Now, I can't be bothered to refute all George's naive stuff. It's just too boring (and, as luck would have it, Melanie Phillips has done the job quite splendidly anyway: 'Do lie down in a darkened room, George' [Diary, April 27]). But, I do admit that one word did rile this old fossil - 'retired', expressed, of course, in a derogatory way. You can just see the hint of a sneer. Yet, it is so symptomatic. As many bloggers and letter writers to The Groaniad have pointed out, the Achilles heel of this otherwise 'right-on' newspaper is always ageism! If you are over 50, you are truly out! This extraordinary blemish has been pointed out by no less than the Readers Editor himself.

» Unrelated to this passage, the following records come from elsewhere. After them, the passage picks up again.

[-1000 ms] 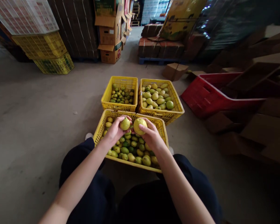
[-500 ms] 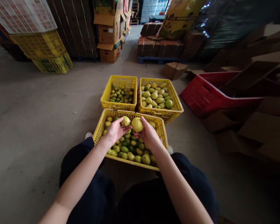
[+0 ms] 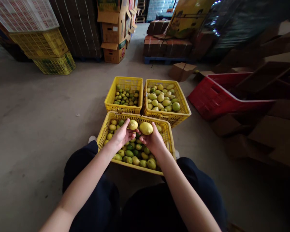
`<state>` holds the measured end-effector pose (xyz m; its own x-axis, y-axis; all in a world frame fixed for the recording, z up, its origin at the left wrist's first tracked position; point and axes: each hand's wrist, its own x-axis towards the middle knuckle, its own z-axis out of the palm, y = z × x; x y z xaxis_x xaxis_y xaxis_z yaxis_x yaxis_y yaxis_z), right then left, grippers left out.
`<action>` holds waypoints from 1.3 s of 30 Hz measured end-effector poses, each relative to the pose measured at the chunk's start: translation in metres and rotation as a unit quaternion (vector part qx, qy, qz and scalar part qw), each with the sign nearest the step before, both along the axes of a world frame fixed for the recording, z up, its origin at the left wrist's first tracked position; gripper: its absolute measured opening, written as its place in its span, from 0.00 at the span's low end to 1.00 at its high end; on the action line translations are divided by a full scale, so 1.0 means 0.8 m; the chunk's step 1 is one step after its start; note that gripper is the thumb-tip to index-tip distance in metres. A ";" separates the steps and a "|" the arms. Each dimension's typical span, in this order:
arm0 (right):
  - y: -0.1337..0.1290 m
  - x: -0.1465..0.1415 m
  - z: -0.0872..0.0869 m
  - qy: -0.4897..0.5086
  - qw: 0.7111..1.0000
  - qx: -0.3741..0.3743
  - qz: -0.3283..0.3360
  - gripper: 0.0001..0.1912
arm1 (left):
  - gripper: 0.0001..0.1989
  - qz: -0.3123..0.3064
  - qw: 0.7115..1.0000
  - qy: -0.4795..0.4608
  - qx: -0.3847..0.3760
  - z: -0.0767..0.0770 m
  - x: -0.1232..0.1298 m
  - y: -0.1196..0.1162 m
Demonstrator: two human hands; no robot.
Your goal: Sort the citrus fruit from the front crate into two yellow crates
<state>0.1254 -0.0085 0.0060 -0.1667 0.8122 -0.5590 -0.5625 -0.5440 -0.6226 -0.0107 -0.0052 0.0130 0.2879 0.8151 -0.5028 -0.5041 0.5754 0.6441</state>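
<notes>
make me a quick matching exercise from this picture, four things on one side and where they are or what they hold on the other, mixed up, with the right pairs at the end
Things
1. left hand
2. white crate
3. right hand
4. red crate

Places and states
A. stacked on top of a yellow crate
B. holding the larger yellow fruit
C. at the right side of the picture, beside cardboard
D. holding the smaller yellow fruit

Right pairs: 1-D, 2-A, 3-B, 4-C

Forearms (image 3: 83,180) extended, left hand (image 3: 122,135) curled, right hand (image 3: 154,139) curled beside it
</notes>
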 end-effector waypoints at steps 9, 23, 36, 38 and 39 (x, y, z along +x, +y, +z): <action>-0.002 -0.003 -0.017 -0.054 0.997 0.031 0.049 0.33 | 0.21 -0.008 0.999 0.028 0.028 -0.007 0.005 -0.004; 0.000 -0.002 -0.019 -0.072 0.995 0.024 0.066 0.32 | 0.26 -0.029 0.998 0.028 0.049 -0.022 -0.001 -0.001; 0.001 -0.001 -0.008 -0.038 0.997 0.017 0.058 0.26 | 0.23 -0.017 0.990 0.096 0.103 -0.025 -0.001 -0.002; 0.002 0.001 -0.009 -0.045 0.996 0.053 0.049 0.21 | 0.20 0.005 0.980 0.145 0.137 -0.022 -0.002 -0.001; 0.002 0.002 -0.010 -0.055 0.994 0.082 0.035 0.19 | 0.18 0.023 0.971 0.171 0.166 -0.020 -0.004 0.000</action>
<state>0.1273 -0.0069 -0.0018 -0.1714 0.8828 -0.4373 -0.4500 -0.4650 -0.7624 -0.0135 -0.0049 -0.0030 0.1090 0.9569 -0.2693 -0.2480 0.2885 0.9248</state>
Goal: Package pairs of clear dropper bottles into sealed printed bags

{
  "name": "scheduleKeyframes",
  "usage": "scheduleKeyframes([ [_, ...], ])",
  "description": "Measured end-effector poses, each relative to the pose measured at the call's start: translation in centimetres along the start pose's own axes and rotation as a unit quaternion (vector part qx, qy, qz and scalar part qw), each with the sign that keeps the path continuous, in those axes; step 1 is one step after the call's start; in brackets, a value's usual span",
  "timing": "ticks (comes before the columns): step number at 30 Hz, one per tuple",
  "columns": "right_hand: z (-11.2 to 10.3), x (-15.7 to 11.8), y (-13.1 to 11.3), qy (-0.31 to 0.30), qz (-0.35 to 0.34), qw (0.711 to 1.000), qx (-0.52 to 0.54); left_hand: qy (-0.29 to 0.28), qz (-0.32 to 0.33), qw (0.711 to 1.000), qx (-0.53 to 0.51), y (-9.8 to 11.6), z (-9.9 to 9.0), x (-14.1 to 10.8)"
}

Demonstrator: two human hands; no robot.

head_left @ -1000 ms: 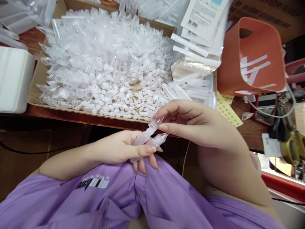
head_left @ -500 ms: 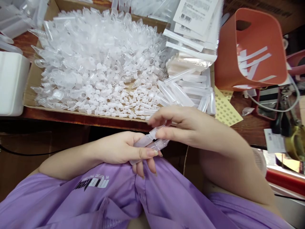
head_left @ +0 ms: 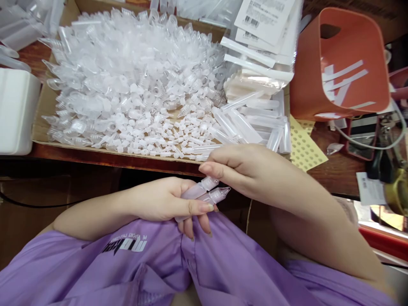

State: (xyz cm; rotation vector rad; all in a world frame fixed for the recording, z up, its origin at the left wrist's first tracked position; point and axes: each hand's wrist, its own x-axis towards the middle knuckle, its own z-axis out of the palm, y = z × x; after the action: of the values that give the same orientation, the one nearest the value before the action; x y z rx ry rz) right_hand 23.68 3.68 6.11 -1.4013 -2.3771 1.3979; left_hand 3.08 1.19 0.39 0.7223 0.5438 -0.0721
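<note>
Two translucent plastic tubes lie side by side in my left hand [head_left: 172, 199], thumb across them and fingers beneath. The nearer tube [head_left: 216, 195] has a clear pointed cap on its right end. The farther tube [head_left: 194, 190] ends in a ribbed clear fitting, and the closed fingers of my right hand [head_left: 242, 168] are around its tip, which they hide. Both hands are above my lap, in front of a shallow cardboard box [head_left: 111, 151] filled with clear caps [head_left: 127, 68] and small white plugs [head_left: 162, 138].
More translucent tubes [head_left: 245, 123] and clear bags with cards [head_left: 261, 25] lie at the box's right side. Farther right are an orange bin [head_left: 306, 80] with paper strips and a yellow dotted sheet [head_left: 307, 146]. A white container [head_left: 15, 110] stands at the left.
My right hand's fingers have closed in over the farther tube's tip. The nearer tube's pointed cap now shows more fully. The view has shifted slightly.
</note>
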Motion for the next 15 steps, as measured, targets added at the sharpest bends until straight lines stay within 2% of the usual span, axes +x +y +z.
scheduleKeyframes([
  [3, -0.05, -0.05, -0.16, -0.02, -0.03, 0.999, 0.02, 0.003, -0.002, 1.0, 0.0, 0.1, 0.0, -0.05],
  [7, 0.1, 0.1, -0.35, -0.027, 0.024, 0.999, -0.039, 0.001, 0.003, 1.0, -0.008, 0.1, -0.01, -0.15],
  [11, 0.28, 0.22, -0.25, -0.024, -0.034, 0.999, -0.005, 0.001, 0.01, 1.0, -0.005, 0.08, -0.05, -0.23],
  [15, 0.28, 0.08, -0.19, -0.03, -0.019, 0.999, -0.012, -0.024, 0.008, 0.999, -0.045, 0.01, -0.13, -0.2],
])
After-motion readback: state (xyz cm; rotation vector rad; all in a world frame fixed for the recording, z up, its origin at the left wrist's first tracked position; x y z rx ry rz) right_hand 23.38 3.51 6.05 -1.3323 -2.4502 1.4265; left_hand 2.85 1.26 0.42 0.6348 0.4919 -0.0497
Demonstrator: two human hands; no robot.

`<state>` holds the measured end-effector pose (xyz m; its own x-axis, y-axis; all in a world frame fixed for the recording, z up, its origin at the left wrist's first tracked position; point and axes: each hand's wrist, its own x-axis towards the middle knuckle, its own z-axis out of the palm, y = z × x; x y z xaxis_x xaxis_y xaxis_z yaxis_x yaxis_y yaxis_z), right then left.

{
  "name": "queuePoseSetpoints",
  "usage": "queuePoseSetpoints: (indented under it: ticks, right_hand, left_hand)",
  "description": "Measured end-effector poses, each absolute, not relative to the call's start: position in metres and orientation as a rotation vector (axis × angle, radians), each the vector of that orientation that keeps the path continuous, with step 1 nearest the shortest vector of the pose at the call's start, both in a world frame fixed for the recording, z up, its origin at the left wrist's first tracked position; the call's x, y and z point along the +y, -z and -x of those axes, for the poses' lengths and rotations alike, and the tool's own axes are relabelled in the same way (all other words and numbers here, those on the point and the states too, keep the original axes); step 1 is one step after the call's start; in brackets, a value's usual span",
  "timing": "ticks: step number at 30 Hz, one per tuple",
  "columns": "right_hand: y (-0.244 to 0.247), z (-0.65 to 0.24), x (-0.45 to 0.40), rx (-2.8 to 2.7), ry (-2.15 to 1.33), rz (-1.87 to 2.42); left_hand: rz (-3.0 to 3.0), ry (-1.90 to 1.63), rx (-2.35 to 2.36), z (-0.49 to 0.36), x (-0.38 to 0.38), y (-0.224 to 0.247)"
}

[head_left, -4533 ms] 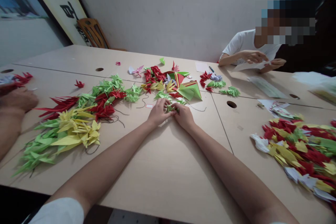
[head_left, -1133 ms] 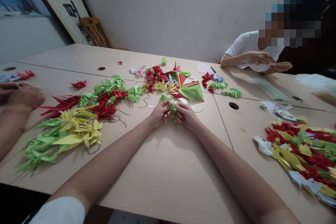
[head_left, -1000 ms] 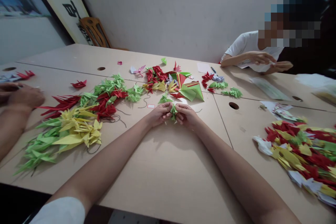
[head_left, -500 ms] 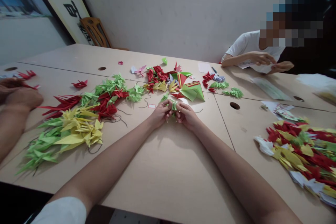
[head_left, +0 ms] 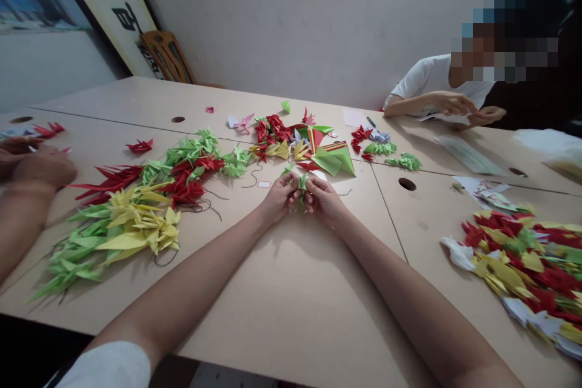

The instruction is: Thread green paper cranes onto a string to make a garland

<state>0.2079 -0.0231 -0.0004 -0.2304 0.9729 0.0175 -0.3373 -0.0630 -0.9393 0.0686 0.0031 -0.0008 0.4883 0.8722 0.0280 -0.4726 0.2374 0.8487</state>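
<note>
Green paper crane [head_left: 302, 185] runs roughly near-to-far, pinched shut between the fingers [head_left: 295, 189] of left hand [head_left: 279, 199] and right hand [head_left: 322, 200], both equally close.

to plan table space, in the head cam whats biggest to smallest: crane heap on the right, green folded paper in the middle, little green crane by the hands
1. multicoloured heap of paper cranes, though it lies nearest the camera
2. folded green paper
3. small green paper crane
</note>
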Motion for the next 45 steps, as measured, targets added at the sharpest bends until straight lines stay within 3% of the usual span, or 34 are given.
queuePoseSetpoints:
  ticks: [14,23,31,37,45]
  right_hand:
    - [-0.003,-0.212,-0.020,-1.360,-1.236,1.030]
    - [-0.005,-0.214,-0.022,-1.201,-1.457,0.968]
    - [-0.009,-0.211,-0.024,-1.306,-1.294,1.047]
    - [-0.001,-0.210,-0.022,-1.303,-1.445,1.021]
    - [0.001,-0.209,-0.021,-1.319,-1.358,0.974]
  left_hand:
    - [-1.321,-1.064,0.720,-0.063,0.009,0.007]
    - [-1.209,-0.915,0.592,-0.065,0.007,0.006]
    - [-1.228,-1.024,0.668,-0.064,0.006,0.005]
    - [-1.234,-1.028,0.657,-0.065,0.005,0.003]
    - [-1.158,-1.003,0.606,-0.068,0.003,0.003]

Still, sadly for you, George, I am more active now than when I worked full time. What is more, I still edit the leading journal in my field (biogeography - a quintessential subject for any geological perspective on climate change) and I write and speak more than I ever could when snowed under with drifts of administration. And guess what, George? I might now have time enough to pen that book on 'Climates of opinion:the great global warming myth'. You would love it!

But, why should I bother or worry? The moment poor Mr. Blair turns any pale shade of green, guess who attacks him? Of course, the green movement! They have probably the most sympathetic prime minister ever and they still can't stop their puritanical pontificating: 'Green groups dismiss climate change "tokenism"' (The Guardian, April 27): "Environmentalists and green groups have poured scorn on the prime minister's commitment today to a new climate change group backed by big business." (See also: 'Climate issue "critical" to Blair', BBC UK Online News, April 27.)

So, perhaps, I don't need to blog at all; it might be prudent to adopt an Olympian stance and let the green bunnies get it out of their system once and for all. For the more I go round the country, the less I find people convinced by their hysteria and hyperbole. Give them enough rope.....

But hang it all. I have to fill up my long, empty and decrepit retirement with something, haven't I, George?

Philip, zimmerframing for truth. Tea - and, meanwhile, here are some other inciteful blogging comments on George M's diatribe: Laban Tall's Blog.